Switching to the VM95EN - which doesn’t change the shape of the stylus, simply reduces the effective mass at the end of the cantilever by eliminating the shank, starts to make a little more sense of this demanding record. Complex passages gain a further clarity and rhythmic agility. The basic tonal balance of the 95EN doesn’t meaningfully alter from the 95E though. Given that the price doubles in this jump, it might be possible to argue that this is the step that is the hardest to justify. If you know you have a shelf full of demanding material though, you might find it worth it.
The validity of this jump is overshadowed by what you get if you push on to the VM95ML though. The move to a line contact stylus is a leap in performance that is hard to quantify considering that otherwise, everything else is still the same as the £29 95C. All of a sudden, there is information being extracted from all three records that simply wasn’t there before.
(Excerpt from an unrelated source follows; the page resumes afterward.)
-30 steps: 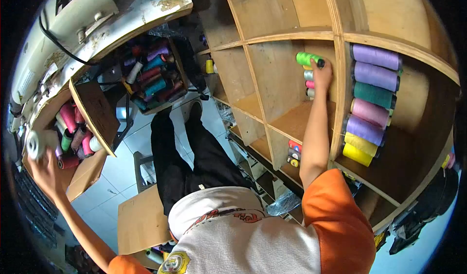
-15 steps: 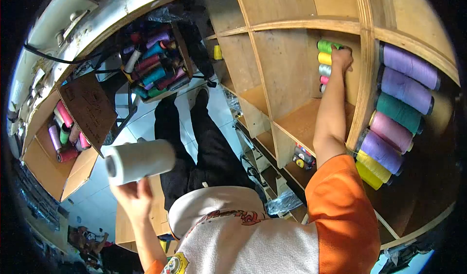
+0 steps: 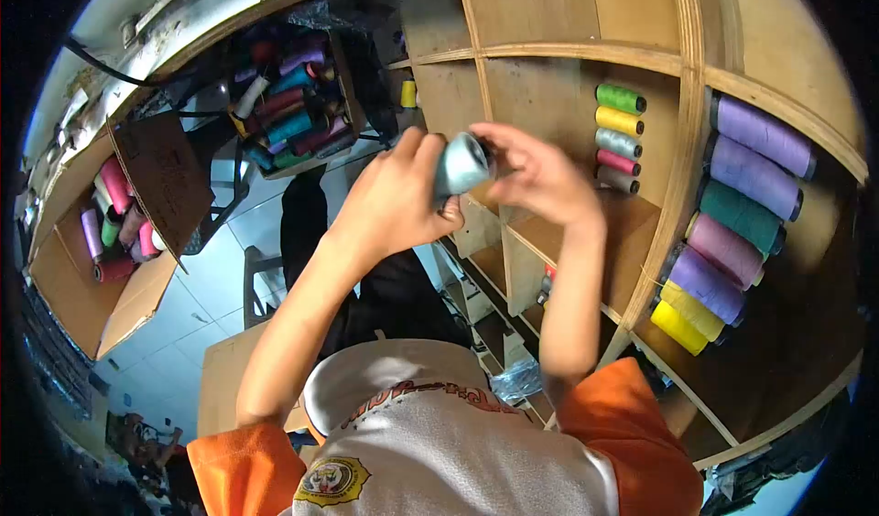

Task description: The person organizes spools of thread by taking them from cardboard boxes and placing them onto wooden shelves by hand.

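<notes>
My left hand (image 3: 398,195) is wrapped round a pale blue-white thread spool (image 3: 461,165), whose dark end points right. Close to that end is my right hand (image 3: 545,175), fingers apart and slightly blurred, with nothing seen in it. Behind the right hand, a cubby holds a column of smaller spools: a green spool (image 3: 620,99) at the top, a yellow spool (image 3: 619,120), a grey one, a pink one and another greyish one. In the neighbouring compartment lie several larger spools, purple (image 3: 765,135), teal (image 3: 743,216), pink and yellow.
The wooden shelf unit (image 3: 691,141) fills the right side. An open cardboard box (image 3: 78,305) with several spools is at the left, and another box of spools (image 3: 291,118) stands at the upper left. A cardboard flap (image 3: 224,379) is low near my left arm.
My left hand has brought the pale spool up and right, in front of the shelf. My right hand has left the green spool, now in the cubby, and moved left to the pale one.
</notes>
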A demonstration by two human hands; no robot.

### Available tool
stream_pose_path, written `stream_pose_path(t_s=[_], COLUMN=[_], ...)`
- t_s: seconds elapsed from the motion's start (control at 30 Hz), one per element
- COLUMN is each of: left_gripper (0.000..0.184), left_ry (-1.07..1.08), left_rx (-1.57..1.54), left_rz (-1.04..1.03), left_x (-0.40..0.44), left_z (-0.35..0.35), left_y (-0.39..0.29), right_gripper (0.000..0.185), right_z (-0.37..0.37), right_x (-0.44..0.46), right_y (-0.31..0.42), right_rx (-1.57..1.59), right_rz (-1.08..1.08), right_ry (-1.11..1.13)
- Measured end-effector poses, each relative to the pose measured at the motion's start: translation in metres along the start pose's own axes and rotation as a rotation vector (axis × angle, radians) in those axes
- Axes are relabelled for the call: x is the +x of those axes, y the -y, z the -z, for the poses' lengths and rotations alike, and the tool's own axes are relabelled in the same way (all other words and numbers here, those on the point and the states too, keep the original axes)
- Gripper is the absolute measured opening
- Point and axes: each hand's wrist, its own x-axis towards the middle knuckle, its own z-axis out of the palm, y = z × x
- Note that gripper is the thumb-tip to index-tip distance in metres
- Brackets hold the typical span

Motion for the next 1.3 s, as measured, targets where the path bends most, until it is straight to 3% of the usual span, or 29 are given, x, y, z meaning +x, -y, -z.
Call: stream_pose_path(t_s=[0.03,0.1,0.17,0.2,0.27,0.37,0.43,0.53,0.63,0.73,0.9,1.03,1.1,1.17,1.23,1.3], left_gripper=[0.04,0.055,0.074,0.083,0.093,0.097,0.097,0.096,0.093,0.09,0.088,0.066,0.036,0.022,0.015,0.006], left_ry=[-0.013,0.131,0.025,-0.036,-0.027,0.041,0.124,0.212,0.249,0.178,0.092,-0.057,-0.273,-0.444,-0.802,-0.971], left_rx=[0.076,0.111,0.138,0.159,0.153,0.132,0.127,0.11,0.136,0.143,0.179,0.153,0.187,0.218,0.401,0.128], left_rz=[-0.073,-0.023,-0.067,-0.086,-0.04,-0.006,0.032,0.147,0.278,0.344,0.428,0.304,0.211,0.205,0.172,0.32], left_x=[0.005,0.01,0.01,0.01,0.003,-0.024,-0.053,-0.1,-0.136,-0.154,-0.159,-0.158,-0.16,-0.175,-0.184,-0.187], left_z=[-0.005,-0.007,-0.014,-0.014,-0.011,-0.014,-0.017,-0.018,-0.012,-0.001,0.02,0.051,0.078,0.124,0.175,0.224], left_y=[0.001,-0.002,-0.004,-0.004,0.0,0.017,0.031,0.044,0.057,0.064,0.069,0.059,0.042,0.029,0.038,0.061], right_gripper=[0.06,0.05,0.042,0.037,0.042,0.049,0.051,0.063,0.071,0.07,0.065,0.062,0.06,0.058,0.056,0.054], right_z=[-0.018,-0.02,0.005,0.024,0.075,0.215,0.271,0.375,0.384,0.386,0.358,0.349,0.346,0.332,0.307,0.254], right_x=[-0.002,-0.005,-0.01,-0.012,-0.013,-0.003,0.02,0.05,0.067,0.078,0.082,0.081,0.083,0.083,0.082,0.077], right_y=[0.006,-0.011,-0.02,-0.021,-0.023,-0.062,-0.063,-0.096,-0.105,-0.11,-0.096,-0.095,-0.096,-0.091,-0.082,-0.073], right_rx=[-0.158,-0.128,-0.252,-0.251,-0.422,-0.758,-1.205,-1.483,-1.754,-1.708,-1.6,-1.561,-1.533,-1.494,-1.452,-1.407], right_rz=[-0.013,0.069,0.131,0.093,0.029,0.111,-0.177,-0.145,-0.215,-0.335,-0.318,-0.355,-0.403,-0.496,-0.595,-0.504], right_ry=[-0.13,-0.277,-0.42,-0.607,-0.952,-1.123,-1.275,-1.115,-1.09,-1.093,-1.145,-1.175,-1.173,-1.174,-1.206,-1.322])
The manner in which this is worked into the presentation as a whole is effortless and the whole effect really starts to get a feeling of what vinyl is really capable of - and these advantages only increase as the record tracks toward the inner edge. At £150 (or £129 if you are simply upgrading the stylus on another VM95 body), this is a truly outstanding option. Used on a sensibly priced turntable with a decent phono stage to hand - or even a capable one stop solution like Audio Technica’s own AT-LP5 - the performance isn’t ‘good enough’, it is genuinely something I’d be happy living with long term.
This does mean that the final rung on the ladder- the £179 VM95SH has its work cut out. The difference between the Shibata and Micro linear profiles is pretty small and the gains that the Shibata makes are subtle ones. There is a lift to the way that voices and strings are presented that I find appealing and manages to be slightly less susceptible to surface noise for reasons I don’t pretend to understand. At a price of less than £200 though - and something you can upgrade to from any other VM95 - it is still a notable achievement. The 95SH is only fractionally better than the 95ML but that still makes it the best cartridge I’ve yet to hear under £200.
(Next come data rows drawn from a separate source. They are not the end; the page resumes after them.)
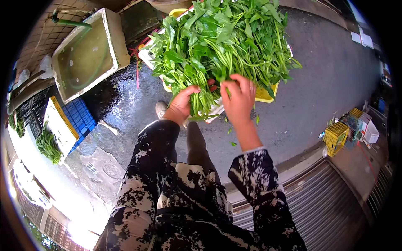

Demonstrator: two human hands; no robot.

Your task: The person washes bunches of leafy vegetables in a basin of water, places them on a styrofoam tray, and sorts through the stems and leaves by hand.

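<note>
A big heap of leafy greens (234, 37), long-stemmed and looking like water spinach, lies ahead of me on a white and yellow container mostly hidden beneath it. My left hand (182, 102) is closed around a bunch of stems (203, 102) at the near left side of the heap, its thumb on top. Close beside it, my right hand (240, 98) is bent in a pinch at the upper part of that bunch, with a green leaf (221, 87) at its fingertips. What else those fingers hold is hidden.
A water-filled basin (86, 52) stands at the left on wet ground. Below it are a blue crate (81, 121) and more greens (48, 146). Leaf scraps (233, 144) lie on the floor. At the right are a yellow crate (336, 138) and a roller shutter (310, 205).
</note>
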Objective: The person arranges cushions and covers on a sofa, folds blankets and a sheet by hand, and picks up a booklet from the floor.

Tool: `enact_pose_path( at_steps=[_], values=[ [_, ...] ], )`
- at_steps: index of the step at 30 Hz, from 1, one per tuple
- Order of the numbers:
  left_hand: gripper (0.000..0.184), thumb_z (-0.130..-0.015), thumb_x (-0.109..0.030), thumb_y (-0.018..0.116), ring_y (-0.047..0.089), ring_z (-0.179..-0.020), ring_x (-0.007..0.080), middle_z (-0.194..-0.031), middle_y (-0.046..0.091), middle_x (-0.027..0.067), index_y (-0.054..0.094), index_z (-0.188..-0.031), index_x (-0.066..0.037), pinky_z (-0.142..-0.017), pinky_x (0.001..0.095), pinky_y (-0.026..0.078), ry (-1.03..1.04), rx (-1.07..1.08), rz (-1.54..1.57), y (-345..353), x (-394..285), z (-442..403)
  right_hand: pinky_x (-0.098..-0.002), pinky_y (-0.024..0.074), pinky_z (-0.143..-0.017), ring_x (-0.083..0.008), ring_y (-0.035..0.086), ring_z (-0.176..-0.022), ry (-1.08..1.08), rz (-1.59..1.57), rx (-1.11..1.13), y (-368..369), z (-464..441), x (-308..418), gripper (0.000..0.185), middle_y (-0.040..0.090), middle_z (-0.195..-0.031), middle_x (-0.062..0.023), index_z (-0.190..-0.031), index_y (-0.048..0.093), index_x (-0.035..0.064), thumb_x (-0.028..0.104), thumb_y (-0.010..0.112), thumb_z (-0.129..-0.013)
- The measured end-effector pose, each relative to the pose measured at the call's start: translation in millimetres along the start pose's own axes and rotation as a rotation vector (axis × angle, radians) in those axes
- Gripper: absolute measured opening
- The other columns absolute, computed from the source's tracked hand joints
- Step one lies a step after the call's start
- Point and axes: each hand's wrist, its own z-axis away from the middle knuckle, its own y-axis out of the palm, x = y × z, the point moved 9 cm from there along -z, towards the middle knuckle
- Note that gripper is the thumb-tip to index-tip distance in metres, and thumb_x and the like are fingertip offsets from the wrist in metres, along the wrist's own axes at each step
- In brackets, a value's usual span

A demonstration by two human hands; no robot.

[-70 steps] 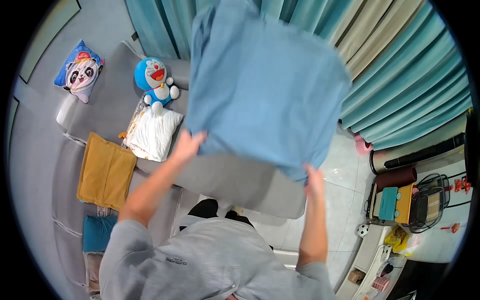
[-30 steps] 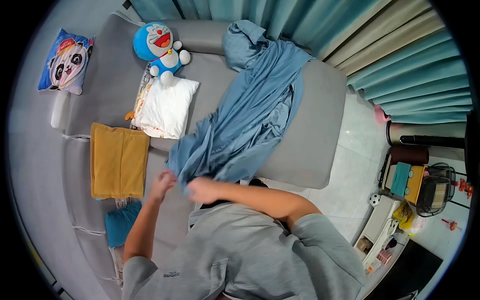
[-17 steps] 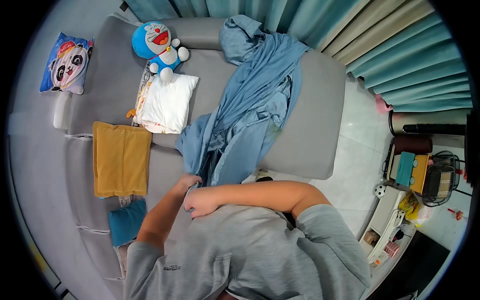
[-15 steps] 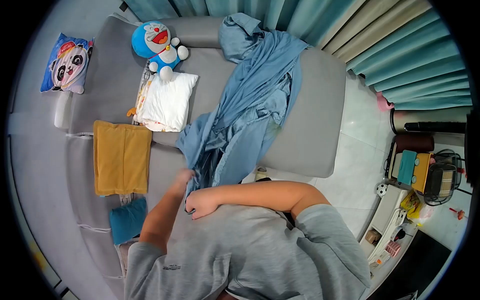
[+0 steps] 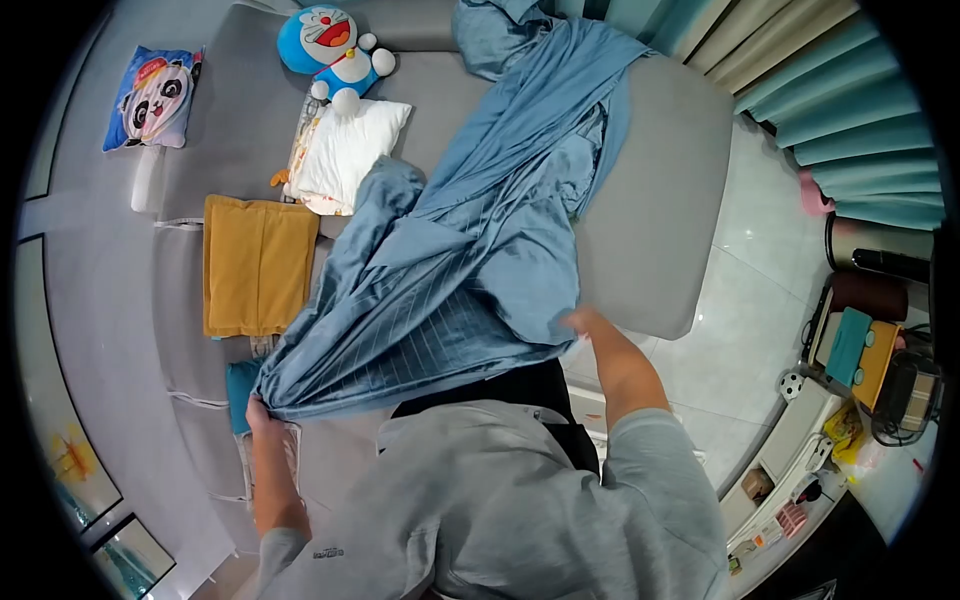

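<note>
Blue fabric (image 5: 470,235), silky, crumpled and partly pale-striped, drapes over the grey sofa (image 5: 660,220), its long axis slanting from far right to near left; the left hand (image 5: 262,415) and right hand (image 5: 583,322) grip its spread near edge.

Hands (image 5: 261,414) gripping blue cloth (image 5: 430,330), grey sofa (image 5: 660,200)
</note>
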Motion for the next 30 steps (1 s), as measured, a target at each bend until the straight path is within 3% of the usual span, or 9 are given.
enact_pose_path(
  at_steps=[7, 11, 13, 16, 18, 20, 22, 26, 30],
  values=[
    [0.037, -0.098, -0.025, 0.052, 0.063, -0.110, 0.0294, -0.123, 0.063, 0.0153, 0.056, -0.125, -0.001, -0.096, 0.0435, 0.050, -0.028, -0.043, -0.246, 75.9, -27.3, -18.8, -0.0426, 0.0439, -0.102, -0.0388, 0.054, -0.124, -0.076, -0.331, -0.594, -88.4, -101.1, 42.6, 0.100, 0.054, -0.132, -0.0294, -0.129, 0.052, -0.0108, 0.065, 0.074, -0.068],
    [0.030, -0.097, -0.023, 0.055, 0.066, -0.094, 0.0207, -0.107, 0.067, 0.0094, 0.060, -0.119, -0.003, -0.078, 0.0361, 0.054, 0.025, -0.022, -0.418, 78.4, -18.5, -71.1, -0.0456, 0.0425, -0.102, -0.0414, 0.055, -0.120, 0.122, -0.329, -0.903, -137.6, -92.6, 95.7, 0.089, 0.057, -0.127, -0.0304, -0.122, 0.055, -0.0138, 0.055, 0.077, -0.071],
    [0.020, -0.094, -0.016, 0.057, 0.061, -0.070, 0.0116, -0.089, 0.066, 0.0014, 0.064, -0.109, -0.005, -0.058, 0.0261, 0.049, 0.033, 0.005, -0.698, 62.4, -21.0, -89.2, -0.0434, 0.0473, -0.092, -0.0371, 0.061, -0.112, 0.171, -0.473, -0.650, -131.9, -170.3, 81.3, 0.079, 0.062, -0.122, -0.0270, -0.118, 0.058, -0.0139, 0.049, 0.077, -0.074],
    [0.022, -0.083, -0.010, 0.062, 0.060, -0.067, 0.0142, -0.089, 0.066, 0.0046, 0.065, -0.103, -0.001, -0.058, 0.0271, 0.047, -0.023, 0.073, -1.289, 45.0, 14.2, -157.4, -0.0409, 0.0496, -0.083, -0.0311, 0.063, -0.101, -0.107, -0.877, -0.683, -122.9, -158.0, 106.3, 0.063, 0.065, -0.113, -0.0198, -0.115, 0.060, -0.0103, 0.034, 0.080, -0.075],
    [0.027, -0.079, -0.013, 0.066, 0.065, -0.079, 0.0223, -0.091, 0.067, 0.0107, 0.064, -0.102, 0.002, -0.066, 0.0326, 0.051, -0.288, 0.155, -1.606, 61.0, 51.4, -202.0, -0.0340, 0.0494, -0.079, -0.0237, 0.062, -0.095, -0.283, -1.228, -0.558, -116.2, -91.8, 100.8, 0.046, 0.066, -0.109, -0.0157, -0.113, 0.062, -0.0087, 0.022, 0.074, -0.082],
    [0.043, -0.078, -0.020, 0.073, 0.064, -0.101, 0.0305, -0.105, 0.067, 0.0180, 0.062, -0.112, 0.003, -0.083, 0.0380, 0.052, 0.192, 0.193, -1.756, 92.8, 66.4, -275.8, -0.0358, 0.0510, -0.088, -0.0242, 0.062, -0.106, -0.346, -1.382, -0.552, -125.6, 5.3, 40.0, 0.038, 0.064, -0.115, -0.0156, -0.120, 0.060, -0.0053, 0.017, 0.064, -0.089],
    [0.083, -0.072, -0.039, 0.083, 0.053, -0.125, 0.0331, -0.134, 0.055, 0.0225, 0.049, -0.134, 0.002, -0.102, 0.0387, 0.043, 0.198, 0.093, -1.596, 156.8, 83.2, -324.3, -0.0443, 0.0506, -0.096, -0.0287, 0.059, -0.116, -0.268, -1.431, -0.761, -115.9, 78.0, -152.7, 0.043, 0.057, -0.129, -0.0170, -0.131, 0.056, 0.0006, 0.028, 0.050, -0.098],
    [0.102, -0.067, -0.050, 0.085, 0.055, -0.121, 0.0359, -0.131, 0.055, 0.0254, 0.038, -0.140, 0.004, -0.104, 0.0412, 0.041, 0.718, 0.146, -1.379, 344.7, 106.5, -373.2, -0.0479, 0.0415, -0.105, -0.0357, 0.049, -0.127, 0.276, -1.718, -1.394, -37.3, 355.2, -274.5, 0.052, 0.050, -0.140, -0.0188, -0.137, 0.048, -0.0006, 0.033, 0.049, -0.097],
    [0.091, -0.069, -0.047, 0.083, 0.054, -0.121, 0.0369, -0.127, 0.059, 0.0230, 0.043, -0.133, 0.005, -0.103, 0.0440, 0.041, 0.592, 0.128, -1.290, 442.8, 138.7, -400.5, -0.0440, 0.0379, -0.108, -0.0355, 0.046, -0.131, 0.330, -1.719, -1.536, 32.7, 513.3, -324.3, 0.055, 0.046, -0.146, -0.0179, -0.139, 0.045, -0.0054, 0.032, 0.047, -0.099]
  ],
)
The move to a line contact stylus is a leap in performance that is hard to quantify considering that otherwise, everything else is still the same as the £29 95C
- Competitive sound quality at every increment
- Very well made
- Very friendly measurements
- Won't always flatter poor pressings
- No colour markings on the pins
- Some stiff competition to more expensive models
Audio Technica VM95 Cartridges ReviewBeing able to test the effect of changing a single - literally tiny - variable in a system where everything else stays the same is a fascinating experience. While there are some parallels elsewhere - ranges of TV keeping the same screen and differing only in features - the idea of keeping a cartridge that differs only in one area that occupies a price spread of £150 is impressive. If you are dealer that has an Audio Technica account, the ability to demonstrate improvement is almost unmatched.
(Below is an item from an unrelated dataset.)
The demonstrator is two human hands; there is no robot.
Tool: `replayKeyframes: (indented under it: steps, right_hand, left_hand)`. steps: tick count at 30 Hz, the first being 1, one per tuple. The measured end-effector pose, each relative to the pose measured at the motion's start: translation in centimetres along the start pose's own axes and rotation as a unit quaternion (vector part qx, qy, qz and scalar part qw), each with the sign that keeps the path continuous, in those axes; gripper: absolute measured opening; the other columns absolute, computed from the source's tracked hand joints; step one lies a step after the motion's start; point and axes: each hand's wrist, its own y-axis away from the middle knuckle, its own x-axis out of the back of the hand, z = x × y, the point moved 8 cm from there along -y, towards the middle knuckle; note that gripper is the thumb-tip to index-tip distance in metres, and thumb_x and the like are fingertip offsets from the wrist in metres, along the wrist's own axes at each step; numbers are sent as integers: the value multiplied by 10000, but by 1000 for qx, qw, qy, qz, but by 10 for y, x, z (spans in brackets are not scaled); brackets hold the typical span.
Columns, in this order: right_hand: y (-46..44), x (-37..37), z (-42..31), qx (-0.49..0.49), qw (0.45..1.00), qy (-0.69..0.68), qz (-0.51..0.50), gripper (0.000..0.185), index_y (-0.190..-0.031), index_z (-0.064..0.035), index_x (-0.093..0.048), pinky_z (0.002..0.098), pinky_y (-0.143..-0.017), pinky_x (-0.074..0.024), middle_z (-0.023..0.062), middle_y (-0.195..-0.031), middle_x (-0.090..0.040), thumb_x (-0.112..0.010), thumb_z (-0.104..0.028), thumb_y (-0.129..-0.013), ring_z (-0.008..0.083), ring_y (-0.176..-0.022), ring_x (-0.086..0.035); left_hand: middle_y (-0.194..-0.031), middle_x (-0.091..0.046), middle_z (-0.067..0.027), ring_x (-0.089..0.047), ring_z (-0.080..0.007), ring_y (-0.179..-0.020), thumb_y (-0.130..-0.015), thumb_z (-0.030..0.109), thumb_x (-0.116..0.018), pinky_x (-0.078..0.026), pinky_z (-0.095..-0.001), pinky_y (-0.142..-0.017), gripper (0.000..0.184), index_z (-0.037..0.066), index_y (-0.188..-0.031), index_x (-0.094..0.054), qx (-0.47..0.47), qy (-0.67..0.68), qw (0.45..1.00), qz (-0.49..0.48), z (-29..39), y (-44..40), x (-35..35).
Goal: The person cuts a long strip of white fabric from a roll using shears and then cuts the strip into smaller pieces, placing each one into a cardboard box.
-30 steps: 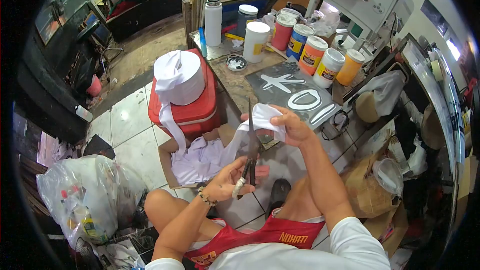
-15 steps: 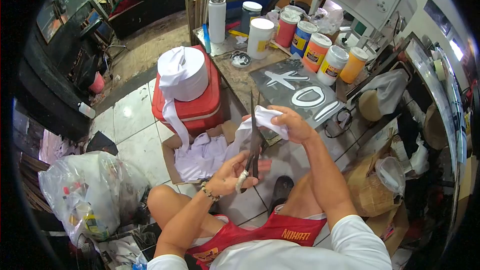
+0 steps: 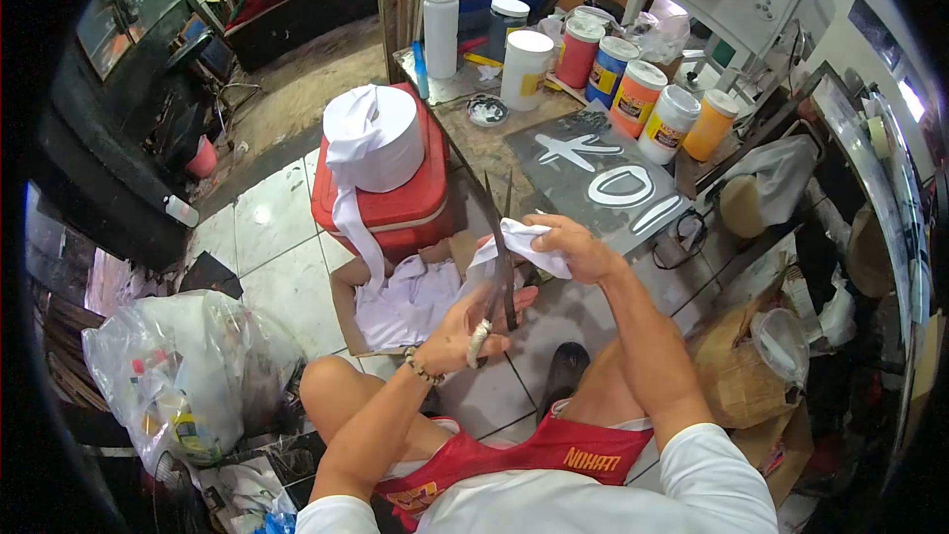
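Observation:
My left hand (image 3: 469, 328) is closed around a large pair of dark scissors (image 3: 504, 282), one handle wrapped in a pale cord. The blades point up and away from me, parted. My right hand (image 3: 577, 249) pinches a white fabric strip (image 3: 534, 239) beside the blades; the strip passes by the scissors toward a cardboard box (image 3: 346, 309). White fabric (image 3: 407, 305) lies heaped in that box. Behind it, a large fabric roll (image 3: 393, 148) sits on a red cooler (image 3: 381, 222), and its loose end trails down into the box.
Paint tubs, such as an orange one (image 3: 635, 99), line the low table (image 3: 460, 124) at front right, by a dark board (image 3: 593, 173) with white lettering. A filled plastic bag (image 3: 188, 366) stands on the left. Cardboard (image 3: 736, 366) is at my right.
The scissor blades stand wider apart than before. My right hand still holds the fabric in nearly the same place. The whole view has shifted slightly.

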Motion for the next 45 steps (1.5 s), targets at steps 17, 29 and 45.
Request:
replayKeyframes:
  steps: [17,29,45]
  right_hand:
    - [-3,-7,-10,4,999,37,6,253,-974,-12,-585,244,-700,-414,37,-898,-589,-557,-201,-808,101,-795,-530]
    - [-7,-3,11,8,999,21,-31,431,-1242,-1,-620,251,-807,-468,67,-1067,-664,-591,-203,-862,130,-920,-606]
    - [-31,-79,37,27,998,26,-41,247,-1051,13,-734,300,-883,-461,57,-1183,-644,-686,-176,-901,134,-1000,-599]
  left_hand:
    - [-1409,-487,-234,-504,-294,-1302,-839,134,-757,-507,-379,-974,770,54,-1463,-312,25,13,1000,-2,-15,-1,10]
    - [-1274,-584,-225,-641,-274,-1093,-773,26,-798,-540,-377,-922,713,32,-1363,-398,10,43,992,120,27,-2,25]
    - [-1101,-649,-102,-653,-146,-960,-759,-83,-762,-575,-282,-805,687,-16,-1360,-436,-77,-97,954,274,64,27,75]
On a less ‘high concept’ level, the VM95 makes a strong case for being the best affordable cartridge on the market right now. All the versions range between being near or at the top of their respective categories but the true sweet spots are the VM95E and the VM95ML. Both of these models sit at a point where if you find a rival that is better than the 95E, it will be at a price where you are getting fairly close to the 95ML. These are the stars of the show but the range as a whole demonstrates the ability, user friendliness and cost effectiveness to be an unquestionable Best Buy.